Login | September 22, 2018

ABA proposes new Model Rules for lawyer advertising

RICHARD WEINER
Legal News Reporter

Published: March 9, 2018

The ABA continues to try to keep up with the digital age, part 15 zillion.

The American Bar Association recently released new amendments to the Model Rules on lawyer advertising, along with a supporting memo. The changes would be to Rule 7.

In particular, the changes “would amend ABA Model Rules 7.1: Communications Concerning a Lawyer’s Services, 7.2: Advertising, 7.3: Solicitation of Clients, 7.4: Communication of Fields of Practice and Specialization, and 7.5: Firm Names and Letterheads, and would add a new provision to Model Rule 1.0:Terminology.  The key changes focus on model rule provisions related to false and misleading “communications” and solicitations by lawyers.”

The proposals cap a three-year study and recommendations by the Association of Professional Responsibility Lawyers. Essentially, the ABA is trying to corral all of the various rules and decisions in this arena and try to make sense out of lawyer digital advertising. So, good luck with that.

Anyway, the ABA is basically going small with this stuff, trying to clean up a collection of rough edges.

A few things. “Live solicitation” via Skype, etc. would be prohibited (unless the object of the solicitation is a Skype power user or something).

Ambulance chasing after-accident brochures would no longer have to labeled “lawyer advertising,” saving lots of bright red ink.

Lawyers would now be able to give people small gifts without those gifts being tagged as rewards for potential referrals.

The proposed amendment would eliminate the need to list a street address for the lawyer or firm, and only require “contact information” on solicitations.
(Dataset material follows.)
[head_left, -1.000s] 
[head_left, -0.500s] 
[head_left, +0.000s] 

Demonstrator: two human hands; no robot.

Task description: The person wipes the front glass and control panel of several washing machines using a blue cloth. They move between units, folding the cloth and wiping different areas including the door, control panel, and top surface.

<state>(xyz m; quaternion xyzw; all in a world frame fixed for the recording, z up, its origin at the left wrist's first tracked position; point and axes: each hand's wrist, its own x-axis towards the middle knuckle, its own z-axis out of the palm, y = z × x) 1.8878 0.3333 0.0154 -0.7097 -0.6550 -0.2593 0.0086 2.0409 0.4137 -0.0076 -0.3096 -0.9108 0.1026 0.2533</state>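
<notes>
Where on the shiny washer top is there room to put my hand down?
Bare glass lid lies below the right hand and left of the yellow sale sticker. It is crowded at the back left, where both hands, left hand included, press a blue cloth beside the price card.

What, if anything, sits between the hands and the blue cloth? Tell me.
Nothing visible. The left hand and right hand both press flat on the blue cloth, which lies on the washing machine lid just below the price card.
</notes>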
Lawyers would be able to call themselves “specialists” in a practice area without having to be certified as such.

One analysis of the changes, by Karen Rubin at Thompson Hine, points to an area not covered by the proposed amendments, which she calls the “elephant in the room” of third-party referral fees from services like Avvo. Several Avvo services handle referrals and fees, and then charge back referral fees to the lawyer. A few states have had a problem with that kind of arrangement, but the proposed rules remain silent, and some of the language may actually allow such fees, according to Rubin’s analysis.